Before you can use ApsaraMQ for MQTT to send and receive messages, you must activate the service. If a Resource Access Management (RAM) user needs to access ApsaraMQ for MQTT resources, use your Alibaba Cloud account to grant the required permissions.
Prerequisites
Before you begin, make sure that you have:
An Alibaba Cloud account with real-name verification completed. For more information, see Sign up with Alibaba Cloud
Activate ApsaraMQ for MQTT
Log on to the ApsaraMQ for MQTT console.
On the Overview page, click Activate for Free.
-
On the service activation page, click Activate Now.

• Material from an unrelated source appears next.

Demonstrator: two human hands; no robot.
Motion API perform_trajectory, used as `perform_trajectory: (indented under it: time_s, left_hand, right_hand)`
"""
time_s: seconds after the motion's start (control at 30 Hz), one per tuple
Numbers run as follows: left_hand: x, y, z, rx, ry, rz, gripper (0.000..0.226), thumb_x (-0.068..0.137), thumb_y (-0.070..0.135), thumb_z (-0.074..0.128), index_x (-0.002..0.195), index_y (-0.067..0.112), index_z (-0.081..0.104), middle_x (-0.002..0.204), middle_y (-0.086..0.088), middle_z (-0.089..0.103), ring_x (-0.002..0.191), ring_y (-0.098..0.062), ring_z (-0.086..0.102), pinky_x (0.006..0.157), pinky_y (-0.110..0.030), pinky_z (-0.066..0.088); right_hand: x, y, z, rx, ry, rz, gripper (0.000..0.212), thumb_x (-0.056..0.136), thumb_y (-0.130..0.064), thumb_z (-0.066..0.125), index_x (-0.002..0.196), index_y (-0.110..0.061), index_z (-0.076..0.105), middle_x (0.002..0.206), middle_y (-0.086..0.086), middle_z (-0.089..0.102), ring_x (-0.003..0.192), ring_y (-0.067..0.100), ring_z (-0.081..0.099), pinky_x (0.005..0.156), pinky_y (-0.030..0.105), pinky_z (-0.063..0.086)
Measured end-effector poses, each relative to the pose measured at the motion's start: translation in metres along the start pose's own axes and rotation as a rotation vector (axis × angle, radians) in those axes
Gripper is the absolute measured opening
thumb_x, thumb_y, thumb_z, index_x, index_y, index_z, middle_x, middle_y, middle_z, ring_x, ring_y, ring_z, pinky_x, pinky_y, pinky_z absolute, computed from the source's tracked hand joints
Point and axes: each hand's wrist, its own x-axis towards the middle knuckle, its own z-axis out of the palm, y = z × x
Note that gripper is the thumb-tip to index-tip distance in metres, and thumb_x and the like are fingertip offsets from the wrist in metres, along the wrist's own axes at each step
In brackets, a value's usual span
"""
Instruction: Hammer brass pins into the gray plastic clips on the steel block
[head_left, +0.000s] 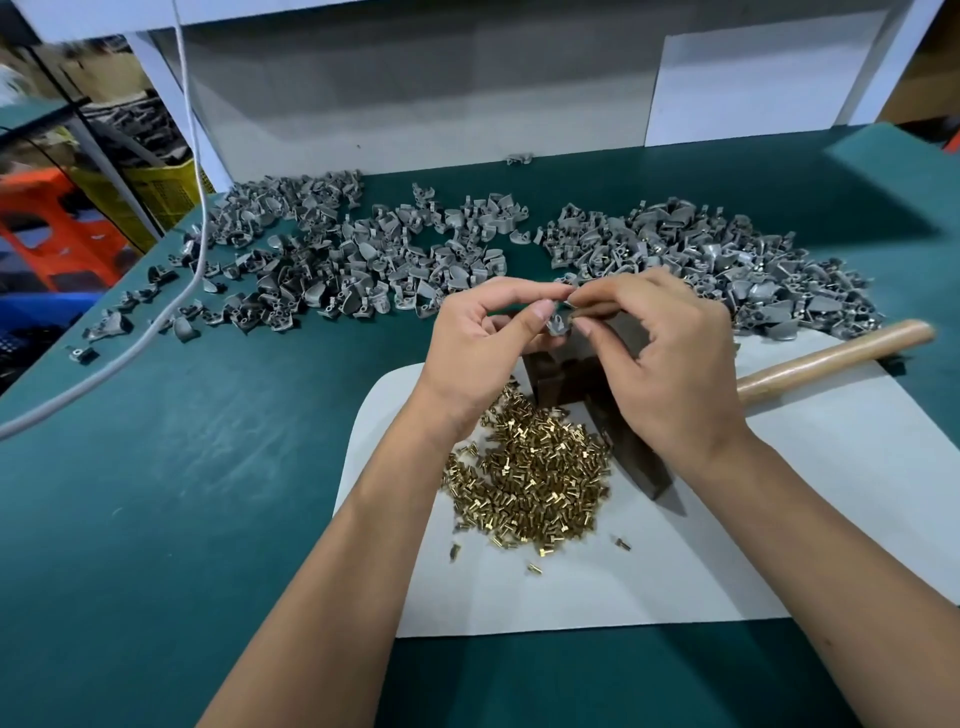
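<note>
My left hand (485, 338) pinches a small gray plastic clip (558, 325) between thumb and forefinger, just above the steel block (561, 379). My right hand (660, 358) closes its fingertips on the clip's other side, seemingly setting a brass pin, though the pin itself is too small to make out. The hammer (831, 353), with its smooth wooden handle, lies untouched behind my right wrist, so this clip is not yet struck. Below my hands a glinting heap of short, headed brass pins (530, 478) sits on a pale sheet (727, 545). Beyond, two big piles of dull, curved clips (363, 249) cover the green mat (182, 467); I judge much work remains.
</note>
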Motion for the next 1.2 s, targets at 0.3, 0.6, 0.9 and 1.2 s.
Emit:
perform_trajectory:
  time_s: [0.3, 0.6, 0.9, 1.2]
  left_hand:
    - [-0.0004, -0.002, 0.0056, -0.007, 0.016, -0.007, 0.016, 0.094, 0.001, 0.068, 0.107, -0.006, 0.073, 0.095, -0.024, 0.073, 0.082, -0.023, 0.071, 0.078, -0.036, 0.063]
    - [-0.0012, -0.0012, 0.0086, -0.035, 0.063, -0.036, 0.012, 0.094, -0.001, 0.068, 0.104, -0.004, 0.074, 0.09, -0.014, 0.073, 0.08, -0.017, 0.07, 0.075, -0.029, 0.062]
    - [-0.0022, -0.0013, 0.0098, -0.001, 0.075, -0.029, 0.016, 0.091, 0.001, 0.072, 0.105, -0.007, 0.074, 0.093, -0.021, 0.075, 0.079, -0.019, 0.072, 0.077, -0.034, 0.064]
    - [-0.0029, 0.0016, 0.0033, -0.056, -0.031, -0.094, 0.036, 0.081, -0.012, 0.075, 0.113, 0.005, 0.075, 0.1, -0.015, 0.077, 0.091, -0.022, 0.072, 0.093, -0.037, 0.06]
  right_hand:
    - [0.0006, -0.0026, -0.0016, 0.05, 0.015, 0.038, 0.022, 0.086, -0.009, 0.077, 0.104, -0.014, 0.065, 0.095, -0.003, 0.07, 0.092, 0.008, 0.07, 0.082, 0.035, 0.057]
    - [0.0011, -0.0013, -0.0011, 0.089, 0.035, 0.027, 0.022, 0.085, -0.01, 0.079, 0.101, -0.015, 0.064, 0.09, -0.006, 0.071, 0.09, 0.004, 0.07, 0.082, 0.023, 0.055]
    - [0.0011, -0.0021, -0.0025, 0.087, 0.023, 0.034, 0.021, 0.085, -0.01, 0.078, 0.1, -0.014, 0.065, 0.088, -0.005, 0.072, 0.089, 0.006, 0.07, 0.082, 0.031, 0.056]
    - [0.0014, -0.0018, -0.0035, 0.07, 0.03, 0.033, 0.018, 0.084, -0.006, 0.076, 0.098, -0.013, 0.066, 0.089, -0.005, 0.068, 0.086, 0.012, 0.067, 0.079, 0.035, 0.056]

NoteApsaraMQ for MQTT is provided as part of ApsaraMQ for RocketMQ. Activating ApsaraMQ for RocketMQ automatically activates ApsaraMQ for MQTT. Activation is free.
Grant permissions to a RAM user
If you use an Alibaba Cloud account, you already have full access to ApsaraMQ for MQTT resources. Skip this section.

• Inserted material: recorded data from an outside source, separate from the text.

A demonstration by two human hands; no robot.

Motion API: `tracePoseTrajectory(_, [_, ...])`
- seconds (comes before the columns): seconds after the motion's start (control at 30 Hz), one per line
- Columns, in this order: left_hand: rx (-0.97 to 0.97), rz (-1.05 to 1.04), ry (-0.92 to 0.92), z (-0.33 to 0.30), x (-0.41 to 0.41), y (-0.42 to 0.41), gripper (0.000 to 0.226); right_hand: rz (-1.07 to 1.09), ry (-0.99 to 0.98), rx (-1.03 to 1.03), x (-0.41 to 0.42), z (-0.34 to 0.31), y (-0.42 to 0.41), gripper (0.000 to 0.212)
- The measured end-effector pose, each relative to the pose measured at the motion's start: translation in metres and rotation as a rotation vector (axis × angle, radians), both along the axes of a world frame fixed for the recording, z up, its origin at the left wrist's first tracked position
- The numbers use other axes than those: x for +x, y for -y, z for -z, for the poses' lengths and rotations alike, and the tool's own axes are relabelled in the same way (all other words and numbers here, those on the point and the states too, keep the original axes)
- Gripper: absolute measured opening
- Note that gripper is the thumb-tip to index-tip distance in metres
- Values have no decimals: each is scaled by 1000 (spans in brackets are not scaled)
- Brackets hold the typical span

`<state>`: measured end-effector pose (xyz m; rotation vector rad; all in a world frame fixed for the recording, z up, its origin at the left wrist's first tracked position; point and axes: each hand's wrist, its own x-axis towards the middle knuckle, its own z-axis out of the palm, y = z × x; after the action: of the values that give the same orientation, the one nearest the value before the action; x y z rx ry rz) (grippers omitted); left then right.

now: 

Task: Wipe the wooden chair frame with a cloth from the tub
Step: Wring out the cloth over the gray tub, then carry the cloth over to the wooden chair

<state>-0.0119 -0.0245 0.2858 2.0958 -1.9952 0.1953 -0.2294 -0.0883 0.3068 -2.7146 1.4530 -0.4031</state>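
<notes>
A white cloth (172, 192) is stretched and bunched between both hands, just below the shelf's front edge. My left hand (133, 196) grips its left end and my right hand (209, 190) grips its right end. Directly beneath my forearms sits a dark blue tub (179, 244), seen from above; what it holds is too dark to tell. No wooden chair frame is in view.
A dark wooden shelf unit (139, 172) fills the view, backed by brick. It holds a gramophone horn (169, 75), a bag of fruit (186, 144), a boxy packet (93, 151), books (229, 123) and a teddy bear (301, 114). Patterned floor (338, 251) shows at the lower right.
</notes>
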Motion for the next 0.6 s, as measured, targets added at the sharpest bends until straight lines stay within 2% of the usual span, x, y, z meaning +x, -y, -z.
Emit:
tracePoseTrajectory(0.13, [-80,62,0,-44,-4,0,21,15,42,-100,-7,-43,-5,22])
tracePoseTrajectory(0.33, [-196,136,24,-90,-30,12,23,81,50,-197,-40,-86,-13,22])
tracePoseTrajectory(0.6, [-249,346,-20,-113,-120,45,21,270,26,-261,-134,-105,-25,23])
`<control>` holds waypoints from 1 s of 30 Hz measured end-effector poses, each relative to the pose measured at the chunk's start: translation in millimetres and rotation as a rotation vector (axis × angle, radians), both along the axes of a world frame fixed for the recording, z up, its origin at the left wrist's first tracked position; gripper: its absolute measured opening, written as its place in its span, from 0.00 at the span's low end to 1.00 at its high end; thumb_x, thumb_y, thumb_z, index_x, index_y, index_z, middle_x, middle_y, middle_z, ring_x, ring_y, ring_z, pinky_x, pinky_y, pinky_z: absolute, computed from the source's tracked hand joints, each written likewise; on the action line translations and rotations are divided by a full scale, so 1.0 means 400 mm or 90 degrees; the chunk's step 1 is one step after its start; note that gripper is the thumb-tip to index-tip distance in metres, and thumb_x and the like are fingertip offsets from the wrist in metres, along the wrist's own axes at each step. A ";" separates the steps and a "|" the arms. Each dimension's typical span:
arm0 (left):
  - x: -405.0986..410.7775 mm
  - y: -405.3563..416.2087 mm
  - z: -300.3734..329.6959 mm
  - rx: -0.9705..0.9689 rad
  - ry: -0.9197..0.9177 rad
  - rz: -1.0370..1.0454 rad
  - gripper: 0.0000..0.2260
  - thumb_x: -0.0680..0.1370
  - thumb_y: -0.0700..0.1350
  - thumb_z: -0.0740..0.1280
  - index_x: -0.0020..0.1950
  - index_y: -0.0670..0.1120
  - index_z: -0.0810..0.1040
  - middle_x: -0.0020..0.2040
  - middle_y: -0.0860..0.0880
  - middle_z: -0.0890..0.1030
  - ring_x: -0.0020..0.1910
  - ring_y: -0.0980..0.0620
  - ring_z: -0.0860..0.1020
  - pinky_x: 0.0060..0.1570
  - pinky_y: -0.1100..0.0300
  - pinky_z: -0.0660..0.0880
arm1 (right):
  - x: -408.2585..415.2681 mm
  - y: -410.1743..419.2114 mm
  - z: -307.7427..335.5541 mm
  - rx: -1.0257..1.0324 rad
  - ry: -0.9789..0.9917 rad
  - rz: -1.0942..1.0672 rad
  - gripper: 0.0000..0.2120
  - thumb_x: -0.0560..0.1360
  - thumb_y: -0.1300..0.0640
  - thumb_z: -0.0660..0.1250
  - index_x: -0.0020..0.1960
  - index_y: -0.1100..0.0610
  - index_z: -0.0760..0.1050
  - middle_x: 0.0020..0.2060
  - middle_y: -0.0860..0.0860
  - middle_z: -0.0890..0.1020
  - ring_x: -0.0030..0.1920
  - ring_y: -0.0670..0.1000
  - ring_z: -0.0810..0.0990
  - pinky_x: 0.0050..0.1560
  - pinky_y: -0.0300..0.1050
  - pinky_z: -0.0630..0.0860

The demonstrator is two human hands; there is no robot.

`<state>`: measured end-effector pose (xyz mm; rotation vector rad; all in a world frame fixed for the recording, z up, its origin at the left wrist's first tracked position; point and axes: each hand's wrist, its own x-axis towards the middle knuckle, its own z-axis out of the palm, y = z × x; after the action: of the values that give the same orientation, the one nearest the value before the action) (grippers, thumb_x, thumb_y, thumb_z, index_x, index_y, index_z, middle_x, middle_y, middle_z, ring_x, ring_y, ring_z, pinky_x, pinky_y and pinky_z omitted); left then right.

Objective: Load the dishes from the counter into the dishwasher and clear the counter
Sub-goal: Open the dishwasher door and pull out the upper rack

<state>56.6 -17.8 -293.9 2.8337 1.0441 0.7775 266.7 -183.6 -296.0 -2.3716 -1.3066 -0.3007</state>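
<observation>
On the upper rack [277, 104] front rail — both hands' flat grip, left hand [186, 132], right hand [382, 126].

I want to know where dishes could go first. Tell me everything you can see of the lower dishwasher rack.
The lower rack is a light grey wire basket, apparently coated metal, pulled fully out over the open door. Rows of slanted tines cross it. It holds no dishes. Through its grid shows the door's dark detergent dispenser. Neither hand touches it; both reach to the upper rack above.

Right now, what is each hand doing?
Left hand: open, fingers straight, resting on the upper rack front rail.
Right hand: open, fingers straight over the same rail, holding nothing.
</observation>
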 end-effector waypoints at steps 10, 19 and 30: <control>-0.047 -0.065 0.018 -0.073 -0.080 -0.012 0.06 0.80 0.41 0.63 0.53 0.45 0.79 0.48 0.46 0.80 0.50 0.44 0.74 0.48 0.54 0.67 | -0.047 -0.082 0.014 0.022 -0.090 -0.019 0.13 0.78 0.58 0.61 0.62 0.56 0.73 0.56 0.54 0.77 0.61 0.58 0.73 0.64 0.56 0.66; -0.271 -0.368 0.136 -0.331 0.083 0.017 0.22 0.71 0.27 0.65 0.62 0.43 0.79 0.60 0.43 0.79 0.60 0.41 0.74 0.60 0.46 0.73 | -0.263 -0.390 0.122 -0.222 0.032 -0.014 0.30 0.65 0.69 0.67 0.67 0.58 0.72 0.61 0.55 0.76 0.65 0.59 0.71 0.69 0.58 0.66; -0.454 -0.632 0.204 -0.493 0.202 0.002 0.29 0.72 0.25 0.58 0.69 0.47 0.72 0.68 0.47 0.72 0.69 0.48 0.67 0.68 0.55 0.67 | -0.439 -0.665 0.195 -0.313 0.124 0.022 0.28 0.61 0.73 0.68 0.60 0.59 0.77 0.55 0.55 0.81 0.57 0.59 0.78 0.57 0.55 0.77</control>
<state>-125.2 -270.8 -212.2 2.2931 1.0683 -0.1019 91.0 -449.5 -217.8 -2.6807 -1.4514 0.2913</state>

If you use a RAM user, grant the required permissions through your Alibaba Cloud account before the RAM user can access ApsaraMQ for MQTT resources.
Log on to the RAM console as a RAM administrator.

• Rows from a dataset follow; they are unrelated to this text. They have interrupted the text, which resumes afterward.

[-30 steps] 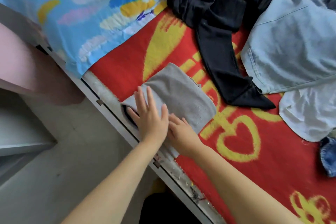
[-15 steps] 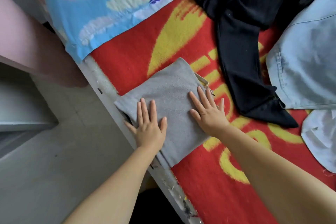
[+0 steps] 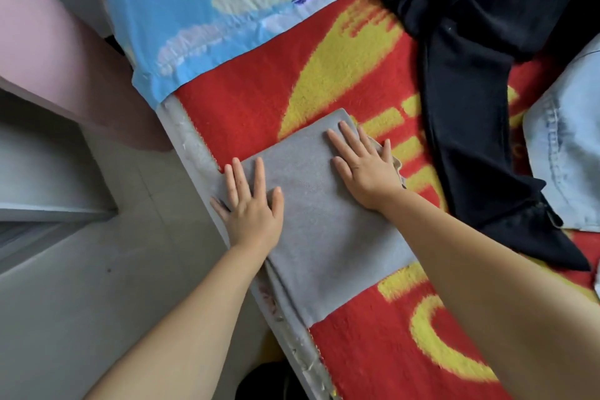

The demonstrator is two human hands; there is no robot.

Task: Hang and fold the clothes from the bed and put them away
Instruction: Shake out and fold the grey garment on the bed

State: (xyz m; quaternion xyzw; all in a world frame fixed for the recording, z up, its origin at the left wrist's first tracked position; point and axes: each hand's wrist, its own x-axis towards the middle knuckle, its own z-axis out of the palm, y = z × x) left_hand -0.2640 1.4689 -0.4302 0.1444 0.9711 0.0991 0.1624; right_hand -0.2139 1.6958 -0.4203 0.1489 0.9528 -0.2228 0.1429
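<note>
A folded grey garment point(image 3: 328, 214) lies at the centre of the frame, on the red-and-yellow blanket point(image 3: 246, 114) at the near edge of the bed, its lower left side overhanging the bed edge point(image 3: 194, 153). Both hands lie flat on it, probably to press the folds down and smooth the cloth so the bundle keeps its shape before it is put away. The left hand point(image 3: 251, 208) rests on the left corner, fingers point(image 3: 259, 172) straight and spread apart. The right hand point(image 3: 365, 166) rests on the upper right part, fingers likewise straight and splayed, clamped on nothing.

By count: two hands, one grey folded piece, one black garment point(image 3: 470, 84) sprawled unfolded at upper right, one pale denim garment point(image 3: 565, 153) at the right edge, and one blue patterned pillow point(image 3: 201, 13) at the top. The unfolded pieces suggest the task is far from finished.
</note>
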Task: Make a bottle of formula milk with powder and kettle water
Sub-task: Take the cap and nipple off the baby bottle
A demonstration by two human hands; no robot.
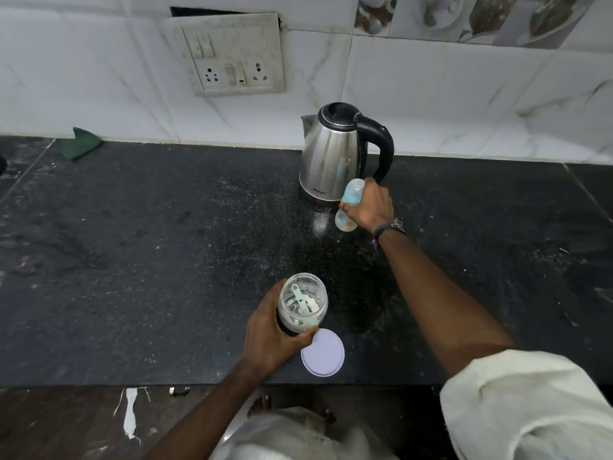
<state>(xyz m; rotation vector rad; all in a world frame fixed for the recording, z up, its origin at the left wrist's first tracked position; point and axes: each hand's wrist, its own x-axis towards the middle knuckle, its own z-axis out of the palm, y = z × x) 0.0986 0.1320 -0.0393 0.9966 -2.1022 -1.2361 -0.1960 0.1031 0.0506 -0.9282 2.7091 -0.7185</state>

In the left-side navigation pane, choose Identities > Users.
-
On the Users page, find the RAM user and click Add Permissions in the Actions column.
To grant permissions to multiple RAM users at once, select the users and click Add Permissions at the bottom of the page.
-
In the Grant Permission panel, configure the following parameters:
-
Set Resource Scope.
Account: The authorization applies to the current Alibaba Cloud account.
ResourceGroup: The authorization applies to a specific resource group.
ImportantIf you select ResourceGroup, make sure that the cloud service supports resource groups. For more information, see Services that work with Resource Group. For more information about resource group-based authorization, see Use a resource group to grant a RAM user the permissions to manage a specific ECS instance.
Verify the Principal.
The principal is the RAM user to which you want to grant permissions. The current RAM user is selected by default.
-
Select a Policy.
A policy defines a set of permissions. Select one or more policies from the following types:
-
System policies: Predefined by Alibaba Cloud. You can use but not modify these policies. Alibaba Cloud maintains version updates. For more information, see Services that work with RAM.
NoteThe system flags high-risk policies such as AdministratorAccess and AliyunRAMFullAccess. Avoid attaching these policies unless necessary.
Custom policies: Created and managed by you based on your business requirements. For more information, see Create a custom policy.
-
Click Grant permissions.
-
Click Close.
System policies for ApsaraMQ for MQTT
The following table lists the system policies available for ApsaraMQ for MQTT. Attach a policy based on the access level that the RAM user needs.
| Policy | Description |
|---|---|
| AliyunMQFullAccess | Full management permissions for ApsaraMQ for MQTT. A RAM user with this policy can manage all features in the console, equivalent to an Alibaba Cloud account. This policy does not grant permissions to view the instance list. To view instances, grant the mq:MqttInstanceAccess action separately. For more information, see Permissions to manage instances in the console. |
| AliyunMQPubOnlyAccess | Publish-only permissions. A RAM user with this policy can publish messages by using SDKs across all resources under the Alibaba Cloud account. |
| AliyunMQSubOnlyAccess | Subscribe-only permissions. A RAM user with this policy can subscribe to messages by using SDKs across all resources under the Alibaba Cloud account. |
| AliyunMQReadOnlyAccess | Read-only permissions for ApsaraMQ for MQTT. A RAM user with this policy can view resource information in the console or through API operations. This policy does not grant permissions to view the instance list. To view instances, grant the mq:MqttInstanceAccess action separately. For more information, see Permissions to manage instances in the console. |
The Overview page displays metadata for all your instances. A RAM user needs the mq:MqttMetaData permission to access the Overview page and homepage. Without this permission, errors are returned. To also view the instance list, grant the mq:ListMqttInstance permission.